# TASK REQUIREMENTS
Line by line, transcribe the material shown below exactly.

# DATA BLOCK
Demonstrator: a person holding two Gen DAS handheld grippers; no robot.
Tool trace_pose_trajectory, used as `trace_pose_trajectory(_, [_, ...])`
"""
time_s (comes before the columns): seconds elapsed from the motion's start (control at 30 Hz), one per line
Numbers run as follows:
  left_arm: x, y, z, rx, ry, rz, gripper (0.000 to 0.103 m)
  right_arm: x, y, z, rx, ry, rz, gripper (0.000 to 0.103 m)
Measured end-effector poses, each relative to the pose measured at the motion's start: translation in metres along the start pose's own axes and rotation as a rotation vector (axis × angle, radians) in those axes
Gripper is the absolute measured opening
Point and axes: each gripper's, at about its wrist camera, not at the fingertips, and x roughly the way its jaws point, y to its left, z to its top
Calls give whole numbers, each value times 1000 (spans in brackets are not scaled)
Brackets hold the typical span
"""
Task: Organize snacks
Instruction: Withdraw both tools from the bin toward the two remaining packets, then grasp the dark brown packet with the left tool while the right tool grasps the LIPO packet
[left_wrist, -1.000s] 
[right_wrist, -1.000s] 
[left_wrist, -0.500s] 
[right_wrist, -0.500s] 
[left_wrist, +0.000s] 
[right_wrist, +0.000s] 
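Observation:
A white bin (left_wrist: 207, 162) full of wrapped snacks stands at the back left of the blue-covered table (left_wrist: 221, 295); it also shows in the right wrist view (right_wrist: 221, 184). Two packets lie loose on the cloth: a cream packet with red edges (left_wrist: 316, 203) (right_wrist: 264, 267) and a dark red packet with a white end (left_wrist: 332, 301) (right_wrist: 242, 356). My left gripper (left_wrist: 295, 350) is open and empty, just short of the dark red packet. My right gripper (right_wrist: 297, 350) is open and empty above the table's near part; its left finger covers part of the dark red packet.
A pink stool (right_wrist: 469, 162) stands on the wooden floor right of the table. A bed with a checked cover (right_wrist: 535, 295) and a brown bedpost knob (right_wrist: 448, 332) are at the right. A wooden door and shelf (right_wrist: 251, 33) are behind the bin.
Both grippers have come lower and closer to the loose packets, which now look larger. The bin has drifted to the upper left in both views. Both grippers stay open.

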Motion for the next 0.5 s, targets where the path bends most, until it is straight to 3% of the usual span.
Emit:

# OUTPUT OF THE TASK
Demonstrator: a person holding two Gen DAS handheld grippers; no robot.
Tool trace_pose_trajectory, used as `trace_pose_trajectory(_, [_, ...])`
"""
time_s (comes before the columns): seconds elapsed from the motion's start (control at 30 Hz), one per line
Numbers run as follows:
  left_arm: x, y, z, rx, ry, rz, gripper (0.000 to 0.103 m)
  right_arm: x, y, z, rx, ry, rz, gripper (0.000 to 0.103 m)
Measured end-effector poses, each relative to the pose measured at the motion's start: translation in metres along the start pose's own axes and rotation as a rotation vector (axis × angle, radians) in those axes
Gripper is the absolute measured opening
Point and axes: each gripper's, at about its wrist camera, not at the fingertips, and x roughly the way its jaws point, y to its left, z to its top
Calls give whole numbers, each value times 1000 (spans in brackets are not scaled)
Brackets hold the typical span
"""
Task: Organize snacks
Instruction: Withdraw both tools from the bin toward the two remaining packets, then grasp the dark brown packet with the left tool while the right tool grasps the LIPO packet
[left_wrist, -1.000s] 
[right_wrist, -1.000s] 
[left_wrist, -0.500s] 
[right_wrist, -0.500s] 
[left_wrist, +0.000s] 
[right_wrist, +0.000s] 
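Observation:
A white bin (left_wrist: 207, 162) full of wrapped snacks stands at the back left of the blue-covered table (left_wrist: 221, 295); it also shows in the right wrist view (right_wrist: 221, 184). Two packets lie loose on the cloth: a cream packet with red edges (left_wrist: 316, 203) (right_wrist: 264, 267) and a dark red packet with a white end (left_wrist: 332, 301) (right_wrist: 242, 356). My left gripper (left_wrist: 295, 350) is open and empty, just short of the dark red packet. My right gripper (right_wrist: 297, 350) is open and empty above the table's near part; its left finger covers part of the dark red packet.
A pink stool (right_wrist: 469, 162) stands on the wooden floor right of the table. A bed with a checked cover (right_wrist: 535, 295) and a brown bedpost knob (right_wrist: 448, 332) are at the right. A wooden door and shelf (right_wrist: 251, 33) are behind the bin.
Both grippers have come lower and closer to the loose packets, which now look larger. The bin has drifted to the upper left in both views. Both grippers stay open.
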
Motion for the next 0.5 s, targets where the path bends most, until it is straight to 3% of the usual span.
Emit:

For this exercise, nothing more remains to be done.